Pinsk. The match factory.
Landmark
Brest region, Pinsk, Brestskaya street, 48
Description
Pinsk was once not only a river port, but also the capital of matchmaking. In 1892, the Volcano factory was opened here, later renamed Volcano-Progress. Its two-storey building at 48 Brestskaya Street with huge windows is an example of pragmatic industrial architecture of the 19th century, where every architectural element worked for production efficiency. This building is the last silent witness of the era that turned a quiet provincial town into the industrial center of Polesie. The history of Pinsk, frozen in brick.
Categories
Architectural monument
Historical
Comments
Reviews to the Place
1Ольга Ерёменко
10.03.2026
The light that lit the city: the history of the Pinsk Match Factory
In the heart of Polesie, in the town above Pina, there are buildings that preserve not just brickwork, but the memory of an entire epoch. One of them is a modest two-storey building at 48 Brestskaya Street. Today it is just a part of the urban landscape, but more than a hundred years ago the industrial heart of Pinsk was beating here, and the products of local craftsmen lit lights in houses far beyond the region.
The "volcano" that awakened the industry.
It all started at the very end of the 19th century. The year 1892 was a turning point for the Pinsk economy: the Volcano match factory appeared on the city map. It was a colossal event for that time. The city, which lived mainly by handicrafts and trade on river routes, began to turn into a major industrial center.
Volcano didn't just produce matches - it laid the foundation for an entire industry. The demand for matches in those days was stable and huge: there was no gas, no lighters, let alone electric stoves. Matches were a basic necessity, and Pinsk quickly became one of the centers of their production in the west of the empire.
Five years later, in 1897, the company reached a new level, changing its name to Volcano-Progress. This renaming was not just a sign change. It symbolized modernization: the factory expanded, introduced new technologies and increased its turnover. The name "Progress" perfectly reflected the spirit of that time - the time of industrialization and steady progress.
The architecture of use and light.
Today, looking at the preserved building at 48 Brestskaya Street, you can see its main architectural feature - huge windows. Unlike palaces and temples, industrial architecture has always been more pragmatic. And this case is a vivid example of that.
Large window openings are not a fashion statement, but a strict industrial necessity. At the end of the 19th century, electricity was expensive and not always available, so architects and engineers designed workshops to make the most of natural light. Light played a key role in the sorting and packaging of finished products. The laconic decor and functionality make this two-storey building a classic example of factory architecture of its time. This building is a hard worker, built not for beauty, but for business.
The factory in detail: a look through time.
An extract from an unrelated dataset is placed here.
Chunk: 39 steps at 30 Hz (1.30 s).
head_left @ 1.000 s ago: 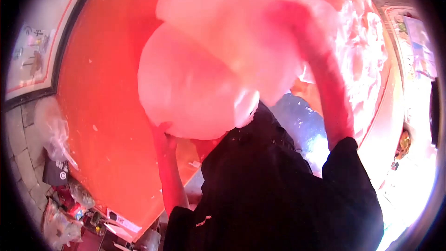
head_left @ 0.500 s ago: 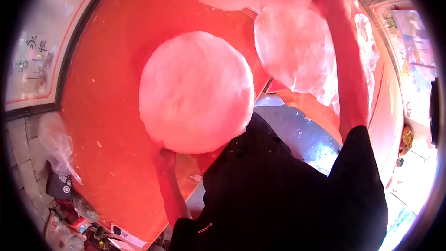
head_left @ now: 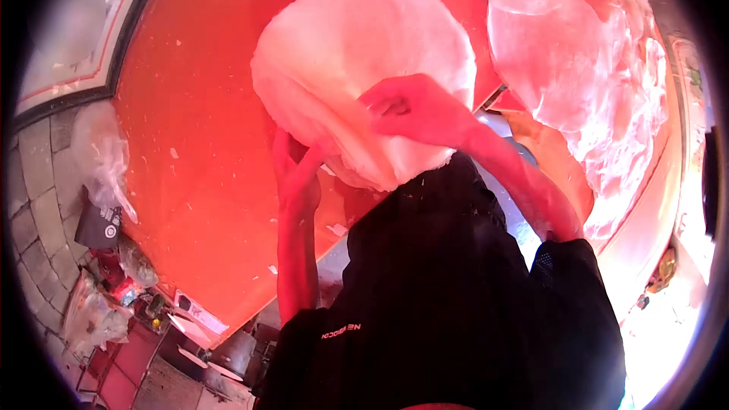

We can judge what the factory looked like in different years from the photographs that have been preserved. In the old photographs, you can see not only the buildings themselves, but also the atmosphere around them: workers, carts with goods, neat stacks of finished products.
Special attention should be paid to the art of philomania - collecting match labels. It is thanks to the philumenist collectors that the brand names and the artistic design of Pinsk matches have reached us. Bright boxes with labels were distributed all over the country, becoming small ambassadors of the Pinsk industry.
Heritage.
The fate of the factory, like many enterprises of that time, was not easy. Revolutions, wars, the change of epochs - all this has left its mark. But the memory of the "Volcano" and the "Volcano-Progress" remained not only in archival documents.
The building at 48 Brestskaya Street is the last tangible witness of the era when Pinsk was learning to rattle machines and mechanisms throughout the province. It is a symbol of the transformation of a quiet provincial town into the economic center of Polesie.
Today, passing by this building, it's worth stopping for a moment and imagining how the machines were humming inside, how wood and sulfur smelled, how light was pouring through these huge windows, with hundreds of workers packing into boxes the very small light that was soon to be lit in someone's house.
The history of Pinsk is preserved not only in princely palaces, but also in these modest brick walls full of industrial romance.